Dans le christianisme oriental, la Mère douloureuse est vénérée depuis les premiers siècles. Le grand poète Ephrem le Syrien (+373) chante déjà la Vierge sous la Croix, et un grand nombre d’auteurs de l’antiquité chrétienne dépeignent les Douleurs de Marie. Ces textes sont entrés dans la liturgie orientale. Ainsi, dès le VIe siècle, la représentation de Marie sous la croix est courante.
En Occident, en revanche, la dévotion à Notre-Dame des Douleurs n’a commencé à se répandre qu’au XIIe siècle.

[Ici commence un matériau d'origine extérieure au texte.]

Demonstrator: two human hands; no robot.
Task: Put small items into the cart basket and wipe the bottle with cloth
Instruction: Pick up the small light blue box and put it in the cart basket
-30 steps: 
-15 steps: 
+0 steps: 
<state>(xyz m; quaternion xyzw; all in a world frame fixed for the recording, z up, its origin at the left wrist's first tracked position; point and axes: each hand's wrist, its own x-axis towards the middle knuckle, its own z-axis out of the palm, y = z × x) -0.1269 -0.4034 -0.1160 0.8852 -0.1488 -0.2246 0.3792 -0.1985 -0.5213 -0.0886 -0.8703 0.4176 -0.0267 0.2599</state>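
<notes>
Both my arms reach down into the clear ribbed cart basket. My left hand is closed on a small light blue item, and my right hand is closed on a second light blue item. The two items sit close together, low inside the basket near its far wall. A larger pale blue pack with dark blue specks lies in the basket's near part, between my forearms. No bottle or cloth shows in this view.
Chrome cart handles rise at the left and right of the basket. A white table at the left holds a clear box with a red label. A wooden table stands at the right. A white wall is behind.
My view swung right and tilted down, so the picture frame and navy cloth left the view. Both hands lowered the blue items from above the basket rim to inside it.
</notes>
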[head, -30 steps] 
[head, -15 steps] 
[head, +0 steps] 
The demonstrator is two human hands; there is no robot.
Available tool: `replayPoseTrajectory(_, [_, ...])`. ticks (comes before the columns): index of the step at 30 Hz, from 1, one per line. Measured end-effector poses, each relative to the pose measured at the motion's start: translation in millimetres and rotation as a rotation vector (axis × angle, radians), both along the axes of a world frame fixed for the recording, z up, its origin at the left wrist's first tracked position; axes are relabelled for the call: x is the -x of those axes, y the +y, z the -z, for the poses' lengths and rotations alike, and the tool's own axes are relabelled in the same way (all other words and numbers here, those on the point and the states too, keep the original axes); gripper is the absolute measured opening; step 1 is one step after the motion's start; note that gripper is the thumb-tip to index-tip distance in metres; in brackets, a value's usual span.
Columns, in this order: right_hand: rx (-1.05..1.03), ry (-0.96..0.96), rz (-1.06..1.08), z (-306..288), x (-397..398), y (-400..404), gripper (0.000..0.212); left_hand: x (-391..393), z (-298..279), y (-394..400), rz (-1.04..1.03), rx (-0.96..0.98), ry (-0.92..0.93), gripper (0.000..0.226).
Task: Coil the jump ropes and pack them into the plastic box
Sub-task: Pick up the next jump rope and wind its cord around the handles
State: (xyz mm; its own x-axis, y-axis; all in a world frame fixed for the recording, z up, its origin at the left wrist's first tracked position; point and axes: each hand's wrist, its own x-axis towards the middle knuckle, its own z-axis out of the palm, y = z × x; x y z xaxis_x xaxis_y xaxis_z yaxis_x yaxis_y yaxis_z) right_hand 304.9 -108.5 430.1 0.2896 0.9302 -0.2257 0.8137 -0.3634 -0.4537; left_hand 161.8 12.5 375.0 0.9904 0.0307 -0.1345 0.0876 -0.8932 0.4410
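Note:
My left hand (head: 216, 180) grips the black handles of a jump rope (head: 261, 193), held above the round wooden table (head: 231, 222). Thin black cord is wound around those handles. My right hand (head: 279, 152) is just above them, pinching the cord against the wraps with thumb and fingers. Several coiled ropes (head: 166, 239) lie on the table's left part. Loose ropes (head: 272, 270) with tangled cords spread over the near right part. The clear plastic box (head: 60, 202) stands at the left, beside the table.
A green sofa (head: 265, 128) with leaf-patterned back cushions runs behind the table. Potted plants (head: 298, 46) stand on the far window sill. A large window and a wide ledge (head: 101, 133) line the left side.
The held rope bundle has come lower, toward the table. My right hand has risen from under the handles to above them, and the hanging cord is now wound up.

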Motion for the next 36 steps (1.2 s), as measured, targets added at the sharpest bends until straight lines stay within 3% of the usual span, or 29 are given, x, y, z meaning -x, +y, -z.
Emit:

L’ordre des Serviteurs de Marie (Servites), fondé en 1233, a fait connaître la vénération de la « Mater Dolorosa » à une grande partie de la population chrétienne. C’est à cette époque qu’est né le célèbre hymne à la Mère douloureuse, le « Stabat Mater ». La vénération de Notre-Dame des Douleurs est profondément ancrée dans le cœur des gens depuis le Moyen Âge. Des lieux de pèlerinage avec l’image de Jésus placé sur les genoux de sa Mère douloureuse après sa descente de la Croix ont également été créés.